Teacher: what is 1+2? Students: 4(sqrt(4-2sqrt(3)))+sqrt(97-56sqrt(3))

Your reasoning in that second question especially is amazing to me. I couldn't imagine even how to start answering it. Thanks!

I know that the first problem is extremely easy, but I would like to point out a trick that can be used even in composed radicals that do not factor nicely. That is if I have to calculate sqrt(a+-sqrt(b)) I can simply write it as sqrt((a+c)/2) +- sqrt((a-c)/2) where c=sqrt(a^2 - b). This helps you out as I said when you can’t find any easy factorization and gets you rid of the composed radical. I hope this helps you in your problem solving!! P.S. by ,,+-“ I mean plus-minus, as in either plus, either minus...

for solving a, you can write it as sqrt(1 - 2 sqrt(3) + 3) which is (1 - sqrt( 3 ) ) ^ 2) or (sqrt( 3 ) - 1) ^ 2 )

The second problem is a lot of fun if you don't use the number theory trick, takes some time, but definitely worth it.

First question is just substitute squares into the roots.... no complications required. 49 +48 is 97, 7×4×2 is 56, 1+3 is 4 2×1 is 2.

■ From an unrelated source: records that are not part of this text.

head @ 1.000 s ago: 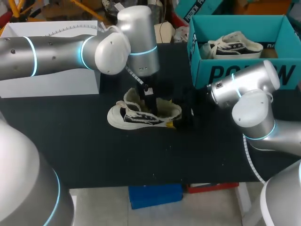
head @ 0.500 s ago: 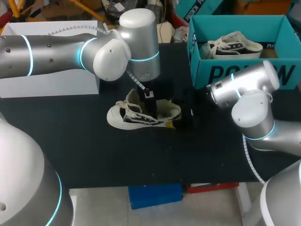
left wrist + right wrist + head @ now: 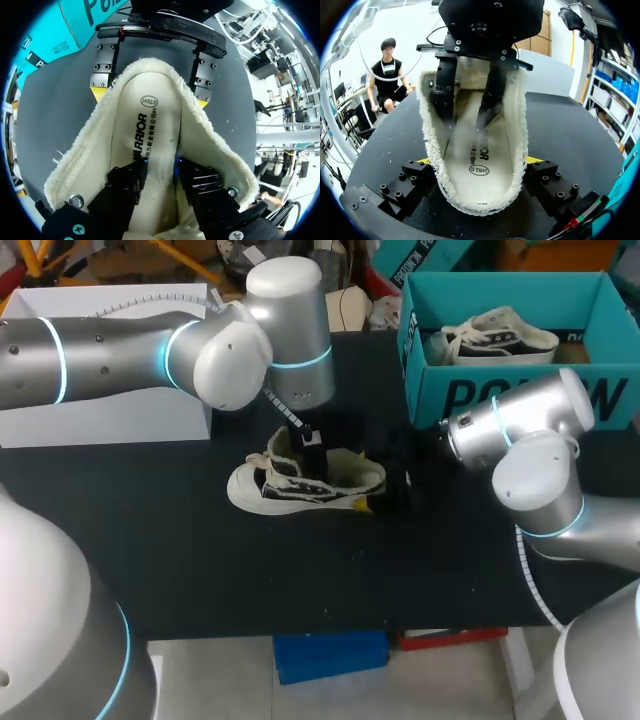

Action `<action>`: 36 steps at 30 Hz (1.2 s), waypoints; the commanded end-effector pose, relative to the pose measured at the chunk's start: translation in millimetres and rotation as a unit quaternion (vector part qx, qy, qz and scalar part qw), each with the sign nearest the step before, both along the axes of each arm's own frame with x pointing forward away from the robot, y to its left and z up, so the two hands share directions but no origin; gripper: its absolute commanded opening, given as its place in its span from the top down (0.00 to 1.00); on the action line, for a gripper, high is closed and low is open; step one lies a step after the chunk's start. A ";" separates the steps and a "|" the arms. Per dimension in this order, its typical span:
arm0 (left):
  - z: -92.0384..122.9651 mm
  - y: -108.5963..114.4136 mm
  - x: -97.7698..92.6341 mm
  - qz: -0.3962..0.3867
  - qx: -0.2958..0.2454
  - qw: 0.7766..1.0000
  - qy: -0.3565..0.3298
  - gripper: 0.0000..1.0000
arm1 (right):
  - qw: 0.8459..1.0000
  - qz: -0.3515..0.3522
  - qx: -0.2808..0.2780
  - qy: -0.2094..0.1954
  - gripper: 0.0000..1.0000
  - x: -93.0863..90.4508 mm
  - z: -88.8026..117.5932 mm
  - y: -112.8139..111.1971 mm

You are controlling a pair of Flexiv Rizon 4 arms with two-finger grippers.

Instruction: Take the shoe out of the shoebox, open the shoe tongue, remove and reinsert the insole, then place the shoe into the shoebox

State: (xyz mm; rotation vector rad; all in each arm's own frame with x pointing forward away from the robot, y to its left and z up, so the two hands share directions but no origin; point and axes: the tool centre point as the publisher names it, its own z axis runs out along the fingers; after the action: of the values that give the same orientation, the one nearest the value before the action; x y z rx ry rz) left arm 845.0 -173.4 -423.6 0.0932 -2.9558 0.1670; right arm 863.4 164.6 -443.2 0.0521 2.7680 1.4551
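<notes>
right fingers (image 3: 546, 177) clamped on shoe (image 3: 345, 475) heel, 3 o'clock end; left fingers (image 3: 125, 187) parted inside, over insole (image 3: 145, 125).

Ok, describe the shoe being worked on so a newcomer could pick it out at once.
On the black table, left of the teal shoebox, lies a white shoe with dark side panels and fleecy lining. Unlike the other shoe inside the shoebox, it lies on the tabletop with the left gripper inside it.
</notes>
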 end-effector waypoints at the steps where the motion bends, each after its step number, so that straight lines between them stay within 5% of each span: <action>1: -36.1 -3.6 -9.9 0.003 0.021 1.000 -0.019 0.56 | 1.000 -0.002 -0.001 0.001 1.00 -0.6 -8.6 2.6; 7: -46.3 -3.9 -7.3 0.030 0.065 0.993 -0.091 0.55 | 1.000 -0.002 -0.001 0.001 1.00 -0.6 -8.6 2.6; 24: -74.7 4.5 15.9 0.066 0.072 0.970 -0.222 0.54 | 1.000 -0.002 -0.001 0.001 1.00 -0.6 -8.6 2.6; 36: -66.1 14.6 40.5 0.078 0.095 0.931 -0.344 0.54 | 1.000 -0.002 -0.001 0.001 1.00 -0.6 -8.6 2.6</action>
State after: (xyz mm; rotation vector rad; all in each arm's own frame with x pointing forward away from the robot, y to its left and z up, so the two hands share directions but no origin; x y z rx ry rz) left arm 862.9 -166.8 -420.3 0.3428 -3.5124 -0.0575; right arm 863.8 165.1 -443.3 0.0520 2.7675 1.4549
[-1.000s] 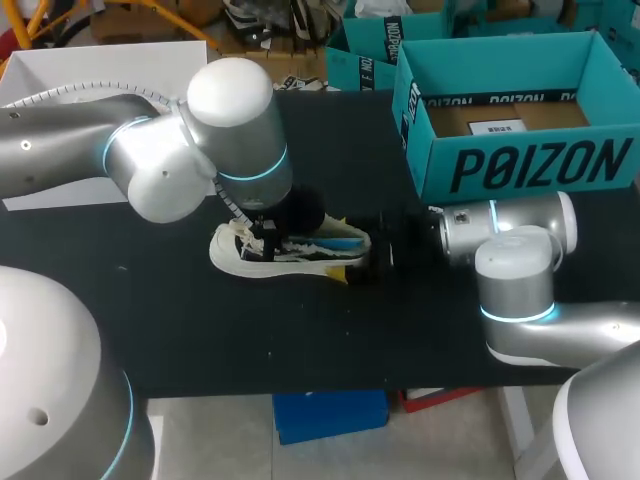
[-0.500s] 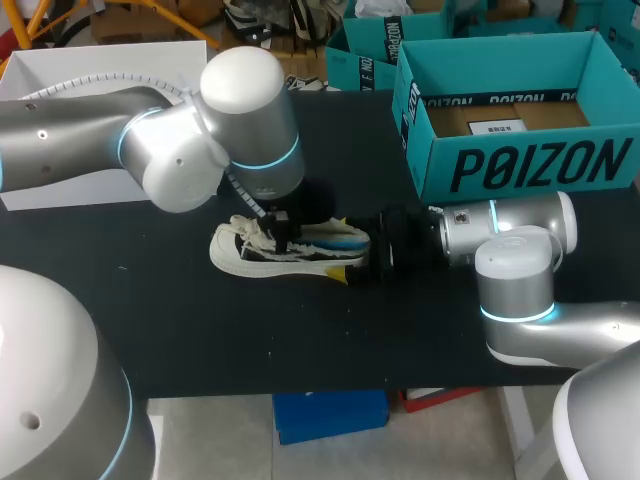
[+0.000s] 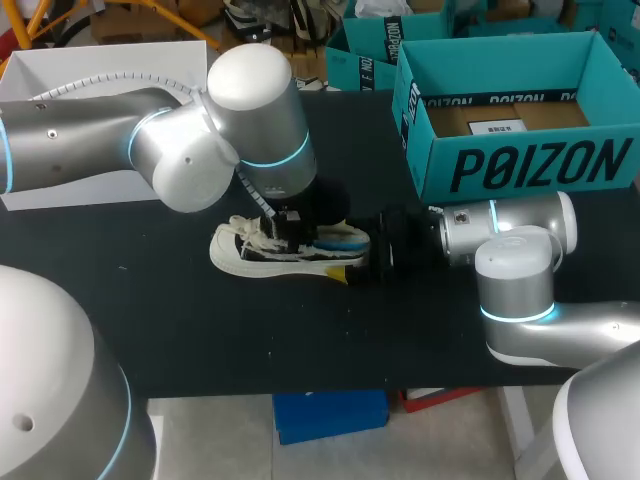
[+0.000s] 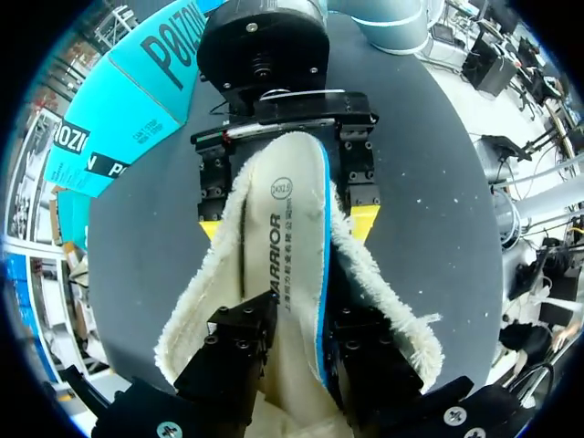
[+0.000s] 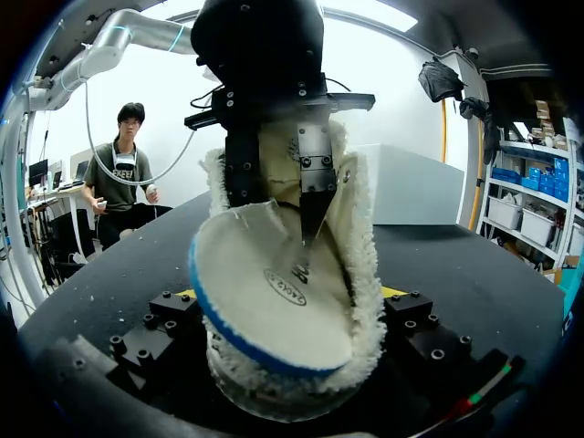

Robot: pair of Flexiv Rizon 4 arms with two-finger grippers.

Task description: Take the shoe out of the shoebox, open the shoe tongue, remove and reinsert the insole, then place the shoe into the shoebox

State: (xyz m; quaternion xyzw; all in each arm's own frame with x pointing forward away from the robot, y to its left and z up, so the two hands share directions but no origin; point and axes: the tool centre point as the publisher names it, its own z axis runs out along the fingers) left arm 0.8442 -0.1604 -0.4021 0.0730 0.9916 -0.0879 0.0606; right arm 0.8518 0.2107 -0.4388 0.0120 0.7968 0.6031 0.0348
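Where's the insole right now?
The insole lies in the shoe mid-table, left of the shoebox; its heel end tilts up by the right gripper, which clamps the shoe.

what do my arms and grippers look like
Both arms are smooth silver-grey tubes with rounded joints ringed by glowing cyan bands: left arm, right arm. A ribbed pale cable runs along the left arm. The left gripper and right gripper are blocky black, studded with screws; the right's fingertips are yellow.

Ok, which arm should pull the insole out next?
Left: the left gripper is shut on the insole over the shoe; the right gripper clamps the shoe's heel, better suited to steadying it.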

3:18 that can be re-grouped as a^4 - 8a^2 + 4 = a^4 - 4a^2 + 4 - 4a^2, which is a difference of 2 squares; (a^2 - 2)^2 - (2a)^2, which results in the same factorisation. No need for guesswork Same for 6:55: b^4 - 194a^2 + 1 = b^4 + 2b^2 + 1 - 196b^2 = (b^2 + 1)^2 - (14b)^2

many have already pointed this out, but the first problem can easily be solved by converting the terms into (a+b)^2 form

Here's two ways to deal with nested radicals. Let's say we want to find a different way to write sqrt(a +- b*sqrt(c)). there most definitely are x and y such that sqrt(a +- b*sqrt(c)) = sqrt(x) +- sqrt(y). But we want to find a _nice_ pair of x and y, preferably with integers or rationals. Well, let's work with that expression a bit... a +- b*sqrt(c) = x + y +- 2sqrt(xy) If we set x + y = a and 2sqrt(xy) = b*sqrt(c), and find x and y, we'll find the "nice" expression if there is one. This is sort of infallible and doesn't rely on guessing; as long as there's a nice way to express it you'll probably find it. Another faster way but that relies on a bit of guessing would be to expect that there is some way to write sqrt(a +- b * sqrt(c)) as something like sqrt((x +- y*sqrt(c))^2), so you can cancel out the square root. In which case it's usually easy enough to guess what x and y should be. For example with 4 - 2sqrt(3), since 2sqrt(3) = 2 * 1 * sqrt(3), a good guess would be x = sqrt(3) and y = 1, which does work. This one might take a few tries, but I'd say it's pretty reliable and a lot faster: 97 - 56sqrt(3). Since 56sqrt(3) = 2 * 28 * sqrt(3) = 2 * 14 * 2sqrt(3) = 2 * 7 * 4sqrt(3) and some others, there's a few things to try. But it wouldn't take to look to see x = 7 and y = 4sqrt(3) works, because 7^2 + (4sqrt(3))^2 = 97. So 97 - 56sqrt(3) = (7 - 4sqrt(3))^2.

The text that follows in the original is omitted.